Tesla has awarded its CEO, Elon Musk, with the first out of 12 performance-based payouts — and it’s worth over a whopping $700 million. According to a document (via TechCrunch) filed with the Securities and Exchange Commission, Musk has earned 1.7 million Tesla shares worth $775 million, based on the company’s stock price on Thursay.
As CNBC explains, Musk doesn’t take a salary, but he owns 18.5 percent of the company. To be able to earn performance-based payouts, he’ll need to reach certain milestones for each of the 12. He received the first one after Tesla’s market capitalization stayed at $100 billion on a 30-day and six-month trailing average. The automaker also had to hit a trailing-four-quarter revenue of $20 billion.
Shareholders approved Tesla’s compensation plan back in 2018. In its filing, the company wrote that the current compensation programs “reflect [its] startup origins” and that it intends to evaluate them as circumstances require and as its needs evolve. Tesla also explained:
“We believe compensation incentives for executive officers should promote the success of our company and motivate them to pursue corporate objectives. We have put an emphasis on structuring compensation incentives so as to reward clear, easily measured performance goals that closely align their incentives with the long-term interests of our stockholders.”

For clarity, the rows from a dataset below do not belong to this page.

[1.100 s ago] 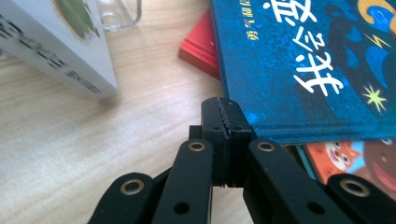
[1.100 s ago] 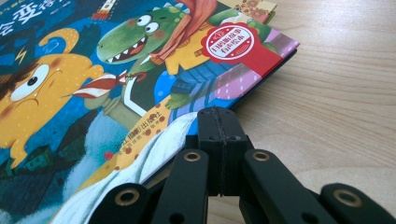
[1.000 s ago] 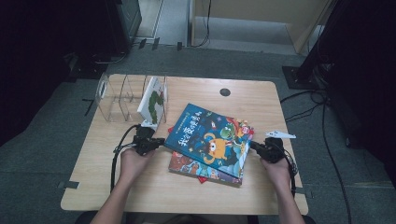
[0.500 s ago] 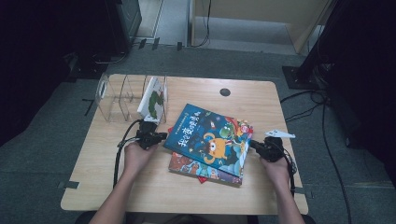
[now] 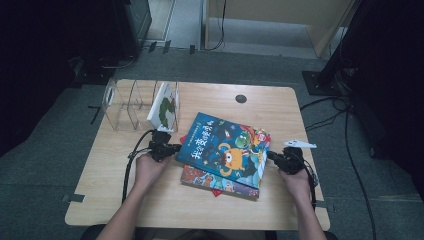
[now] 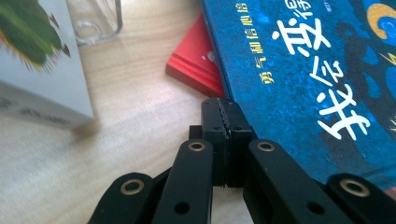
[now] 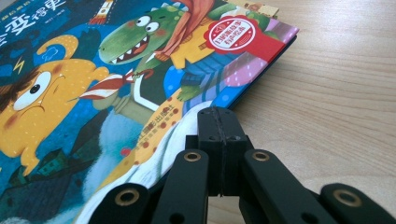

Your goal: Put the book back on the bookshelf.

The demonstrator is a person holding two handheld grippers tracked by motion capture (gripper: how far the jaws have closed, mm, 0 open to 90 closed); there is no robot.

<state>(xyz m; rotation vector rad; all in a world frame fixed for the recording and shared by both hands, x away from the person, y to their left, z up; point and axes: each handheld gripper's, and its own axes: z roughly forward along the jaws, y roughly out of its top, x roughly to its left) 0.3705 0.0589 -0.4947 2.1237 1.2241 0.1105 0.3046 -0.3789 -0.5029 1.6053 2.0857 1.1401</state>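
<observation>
A blue picture book [image 5: 225, 147] lies tilted on top of a stack in the middle of the table. Under it are another illustrated book [image 5: 215, 181] and a red one [image 6: 196, 65]. My left gripper [image 5: 172, 148] is shut, its tip [image 6: 224, 105] against the blue book's [image 6: 317, 84] left edge, nothing between the jaws. My right gripper [image 5: 272, 157] is shut too, its tip [image 7: 218, 114] at the right edge of the same cover [image 7: 93, 93], over the white lower corner. I cannot tell whether either tip touches the book.
A clear divider rack [image 5: 127, 102] stands at the back left with a white book [image 5: 165, 106] bearing a green picture upright in its right slot. The wooden table [image 5: 150, 210] has a dark cable hole [image 5: 241, 99] at the back. Cables trail from both grippers.
My left gripper has edged a little to the right, toward the blue book's left edge. The right gripper has stayed where it was.
</observation>
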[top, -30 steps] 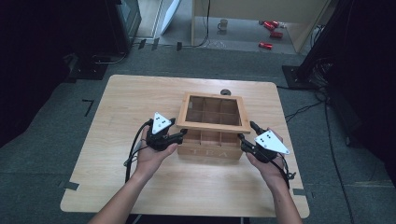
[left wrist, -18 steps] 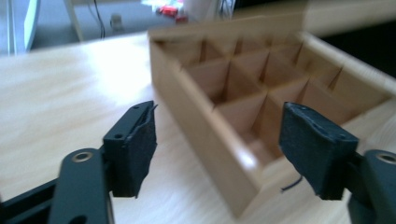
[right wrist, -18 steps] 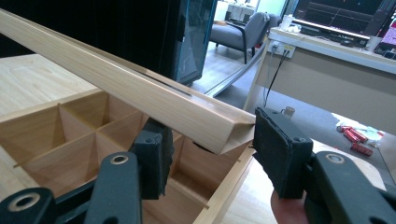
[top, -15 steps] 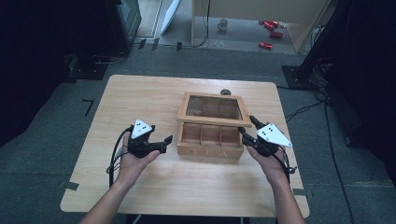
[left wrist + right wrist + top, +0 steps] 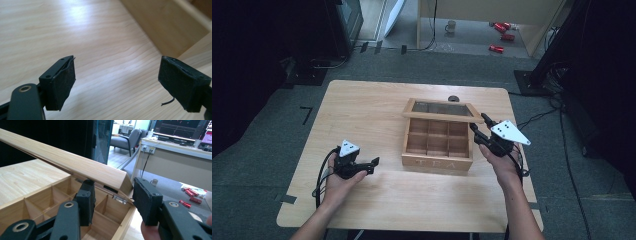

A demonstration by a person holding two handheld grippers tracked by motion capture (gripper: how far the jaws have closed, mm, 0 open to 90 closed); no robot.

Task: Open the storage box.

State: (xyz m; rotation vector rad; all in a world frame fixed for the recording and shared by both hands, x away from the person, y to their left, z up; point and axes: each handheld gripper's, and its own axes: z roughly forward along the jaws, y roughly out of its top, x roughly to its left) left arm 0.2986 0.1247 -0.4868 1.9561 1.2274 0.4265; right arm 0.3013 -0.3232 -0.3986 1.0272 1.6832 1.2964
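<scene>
A wooden tea box (image 5: pixel 437 161) with several compartments stands right of the table's middle. Its glass-paned lid (image 5: pixel 439 116) is tilted up at the front. My right gripper (image 5: pixel 478 123) is at the lid's front right corner. In the right gripper view the lid (image 5: pixel 75 162) corner sits between the jaws of the right gripper (image 5: pixel 113 197), which have just been closing on it, one jaw under the lid inside the box (image 5: pixel 122 225). My left gripper (image 5: pixel 373 164) hovers low over bare wood left of the box. The left gripper (image 5: pixel 116 85) is open and holds nothing; its jaws have just been opening. The box's wall (image 5: pixel 165 27) lies ahead of it.
The wooden table (image 5: pixel 362 110) has bare room left of and in front of the box. A small dark round object (image 5: pixel 453 98) lies behind the box near the far edge. Cables trail from both grippers. Red cans (image 5: pixel 502 36) and a mug (image 5: pixel 451 25) are on the floor beyond.
My left gripper let go at the box's front left, opened, and moved left and down toward the table. The right gripper rose a little and the lid tilted further up.
</scene>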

At least one shareholder isn’t happy with the way Tesla rewards its executives, though. Richard Tornetta sued the company over its compensation plan, accusing the board of breaching its fiduciary duty by approving a package that unjustly enriches the company’s chief executive. In September last year, a Delaware judge ruled that Tesla’s board must defend Musk’s multibillion dollar compensation plan.